[Cecilia Razak is another writer, new to TVWW, we're happy to present to you -- with a smart take on an ABC comedy series that, in just a few weeks, has distinguished itself from the pack, in ways she's noticed already… -DB]
By Cecilia Razak
My expectations of Don’t Trust the B---- in Apt. 23 were not high. In fact, I was ready to hate it. The premise seemed hackneyed, and the title smacked dangerously of cavalier misogyny. Instead, the titular B in apartment 23 turned out to be not so b-----y. In fact, dubious premise and title aside, Apt. 23 is smart, wicked, and surprisingly funny.

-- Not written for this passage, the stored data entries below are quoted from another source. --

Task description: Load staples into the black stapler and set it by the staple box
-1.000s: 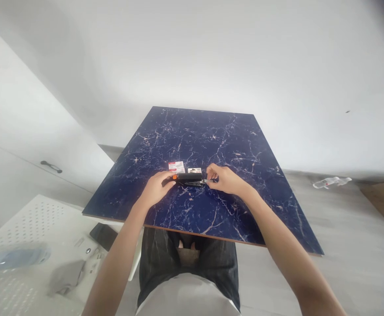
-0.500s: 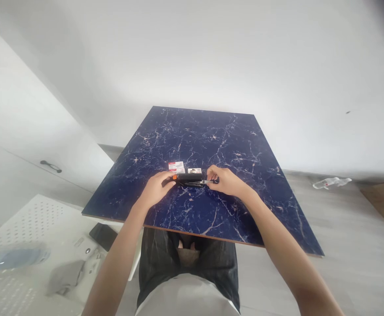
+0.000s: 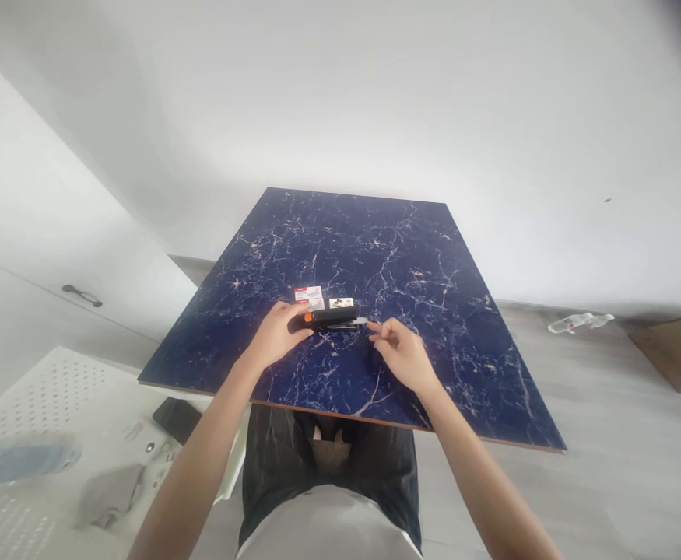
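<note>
A black stapler (image 3: pixel 334 316) with an orange end lies on the dark blue marbled table (image 3: pixel 363 249). My left hand (image 3: pixel 278 334) grips its orange end between thumb and fingers. From the right end sticks out a short silver metal strip (image 3: pixel 362 320). Close to that strip is my right hand (image 3: pixel 399 350), its fingers bent and slightly apart. Its fingertips are at the strip's tip; whether they touch it I cannot tell. Just behind the stapler sit red-and-white small boxes (image 3: pixel 308 294) and a white box with a dark picture (image 3: pixel 341 302).
At lower left a white perforated surface (image 3: pixel 54 381) bears a dark phone-like slab (image 3: pixel 177 420), a clear bottle (image 3: pixel 22 459) and a grey cloth-like item (image 3: pixel 112 494). On the floor at right lie clear plastic bottles (image 3: pixel 579 322) beside brown cardboard (image 3: pixel 675 350).
My right hand has drawn slightly back and down, and its pinch at the metal strip has loosened. My left hand stays on the stapler. The whole view has shifted a little.
</note>
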Available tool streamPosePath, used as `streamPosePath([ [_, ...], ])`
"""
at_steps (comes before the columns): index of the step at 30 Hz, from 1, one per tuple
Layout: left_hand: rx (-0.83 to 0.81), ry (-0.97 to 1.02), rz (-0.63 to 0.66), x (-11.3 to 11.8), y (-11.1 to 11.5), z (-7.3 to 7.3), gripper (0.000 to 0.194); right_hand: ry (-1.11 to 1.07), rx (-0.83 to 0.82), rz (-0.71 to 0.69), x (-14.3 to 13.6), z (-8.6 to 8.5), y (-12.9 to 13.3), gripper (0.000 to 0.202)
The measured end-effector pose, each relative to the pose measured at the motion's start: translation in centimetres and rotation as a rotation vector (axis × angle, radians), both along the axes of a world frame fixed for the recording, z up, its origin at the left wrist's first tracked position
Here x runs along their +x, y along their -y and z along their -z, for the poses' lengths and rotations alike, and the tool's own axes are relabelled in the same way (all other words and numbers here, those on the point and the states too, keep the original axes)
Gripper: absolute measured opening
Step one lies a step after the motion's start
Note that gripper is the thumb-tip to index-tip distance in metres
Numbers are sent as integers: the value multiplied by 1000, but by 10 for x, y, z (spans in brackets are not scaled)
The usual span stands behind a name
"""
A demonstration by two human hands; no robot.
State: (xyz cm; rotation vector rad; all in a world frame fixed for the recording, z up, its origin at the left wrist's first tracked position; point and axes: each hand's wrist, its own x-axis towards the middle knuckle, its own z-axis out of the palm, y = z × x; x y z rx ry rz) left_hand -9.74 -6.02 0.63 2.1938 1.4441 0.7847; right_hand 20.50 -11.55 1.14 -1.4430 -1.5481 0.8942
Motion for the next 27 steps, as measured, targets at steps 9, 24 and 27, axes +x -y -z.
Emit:
streamPosePath([
  [9,-17,-11,11,6,2,1,48,-117,-35,-12,-5,11,-14,15],
  [24,48,-23,30,9,0,1,46,-73,37,-62,-36,6,-14,17],
  [27,54,-28,32,8,-2,0,45,-77,23,-71,-36,7,-13,18],
])
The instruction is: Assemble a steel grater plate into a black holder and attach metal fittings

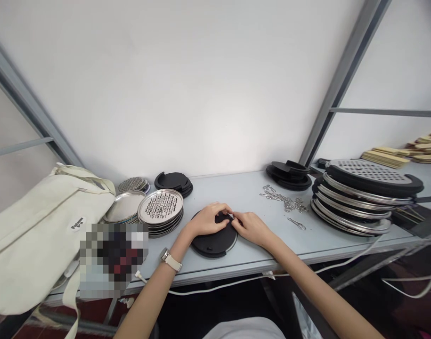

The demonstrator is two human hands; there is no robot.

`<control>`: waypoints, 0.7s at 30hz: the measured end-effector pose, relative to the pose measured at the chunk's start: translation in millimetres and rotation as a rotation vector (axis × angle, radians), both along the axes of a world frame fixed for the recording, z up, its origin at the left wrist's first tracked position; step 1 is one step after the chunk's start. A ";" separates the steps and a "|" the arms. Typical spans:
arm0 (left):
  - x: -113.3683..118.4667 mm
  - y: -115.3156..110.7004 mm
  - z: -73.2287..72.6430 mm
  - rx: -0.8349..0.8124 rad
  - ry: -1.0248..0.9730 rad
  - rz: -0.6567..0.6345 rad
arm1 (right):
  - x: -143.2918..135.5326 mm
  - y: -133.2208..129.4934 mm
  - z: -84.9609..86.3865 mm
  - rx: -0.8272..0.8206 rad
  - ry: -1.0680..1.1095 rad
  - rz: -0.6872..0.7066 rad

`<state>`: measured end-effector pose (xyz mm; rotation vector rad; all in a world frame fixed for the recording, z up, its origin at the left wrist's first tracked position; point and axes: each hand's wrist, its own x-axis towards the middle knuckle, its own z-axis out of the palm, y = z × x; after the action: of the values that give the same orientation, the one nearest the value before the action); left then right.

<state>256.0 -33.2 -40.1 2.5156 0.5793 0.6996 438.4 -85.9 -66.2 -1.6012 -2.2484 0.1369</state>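
Observation:
A black round plastic holder (210,245) lies at the table's front edge, a thin metal rim showing at its right side. My left hand (210,220) rests over its upper part, fingers curled on its far edge and thumb across its face. At the holder's upper right edge, my right hand (251,228) is closed in a pinch, its fingertips meeting those of my left. A small shiny bit (231,216) shows between the fingertips, too small to make out. Several loose wire clips (289,203) lie to the right of my hands, one nearer clip (297,223) apart from the pile.
Perforated metal grater discs (161,207) are stacked left, beside plain metal discs (127,207). Black holders stand behind them (173,182) and at back right (288,175). A tall disc stack (353,197) is at right. A cream bag (42,226) sits left; a white cable (215,287) crosses the front.

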 end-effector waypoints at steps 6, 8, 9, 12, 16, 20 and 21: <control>0.1 0.4 -0.2 0.008 -0.002 -0.006 | -0.2 -0.7 1.0 -0.003 0.006 0.002; 0.1 0.8 -0.2 0.007 0.002 -0.006 | -0.1 -1.0 1.3 -0.007 0.002 -0.002; 0.2 0.9 -0.2 0.007 0.004 -0.004 | 0.0 -1.1 1.3 -0.010 0.001 -0.002; 0.1 0.7 0.3 0.001 0.008 0.003 | 0.2 -1.2 1.3 -0.015 0.000 -0.003; 0.0 -0.2 1.0 -0.010 0.013 0.009 | -0.4 -1.5 2.0 -0.021 -0.001 -0.005; -0.1 -0.2 0.7 -0.016 0.014 0.006 | -1.2 -1.8 3.2 -0.030 -0.010 -0.013; 0.0 0.0 0.5 -0.019 0.013 0.004 | -1.2 -1.7 3.3 -0.032 -0.011 -0.016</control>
<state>256.0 -33.2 -39.6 2.5043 0.5931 0.6767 437.2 -87.6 -62.9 -1.6397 -2.2522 0.1615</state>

June Colburn (Dreama Walker) has moved to New York to work at her dream job, in her job-supplied dream apartment. The show waits a solid two minutes before it pulls the rug (and job, and apartment) smartly and swiftly from beneath her feet. Out of respect, it waits another five to take away her boyfriend.
So June moves in with Chloe (Krysten Ritter, whom you’ll recognize as the B from Breaking Bad). Chloe is a wonderfully twisted character, narcissistic and self-centered, with no morals and even fewer scruples. With all her bitchery, she manages to avoid being a stereotype by being a bitch in her own wicked, creative right. This is not your normal, catty girl TV show. The claws Chloe bares are depraved, wacky and imaginative. In the space of the first three episodes, she sleeps with June’s fiancée on top of her birthday cake, sells all of June’s furniture and acquires a foster child (which she leaves to June to raise). Chole doesn’t talk about June behind her back or emotionally undermine her with veiled comments, but she does manipulate her into buying a drug-laced ottoman.
Most of the humor lies in the fact that Apt. 23 hews closely to traditional sitcom structure and sunny outlook, all while cheerfully demolishing its main character. June gains something perfect in the first five minutes of the show, and the next twenty-five are spent gleefully knocking down, stomping on and thoroughly reducing that something perfect to rubble. It’s edgy and twisted while still being funny and surprisingly good-natured. Chloe may ruin June’s life over and over again, but in the end, she always accepts (a modicum of) responsibility for whatever tragedy she’s caused, and learns a valuable lesson. That it’s almost always the wrong lesson is beside the point.
Apt. 23 is a product of its economic times, and it manages to draw a lot of humor from the current financial climate. June loses her job as she’s walking into it, and her apartment only after she’s had a chance to see how nice it is. It’s her last glimpse of how the 1% live. The financial firm she was hired by tanks, leaving all of its workers unemployed. The man who was going to be her high-level mentor ends up as a barista at a coffee shop. “Can’t have a gap in the resume,” he says with a bland smile. When June can’t find a job, he fires another barista and hires June instead. One more person out of work, one more underemployed recent graduate. When June does manage to get an internship at a financial firm, it’s the unpaid, coffee-running, dry-cleaning-fetching, 60-hour work week from hell. Her boss fires her when she finds out about June’s foster child. Her other assistant, she says, is more valuable because of her “inhospitable womb.”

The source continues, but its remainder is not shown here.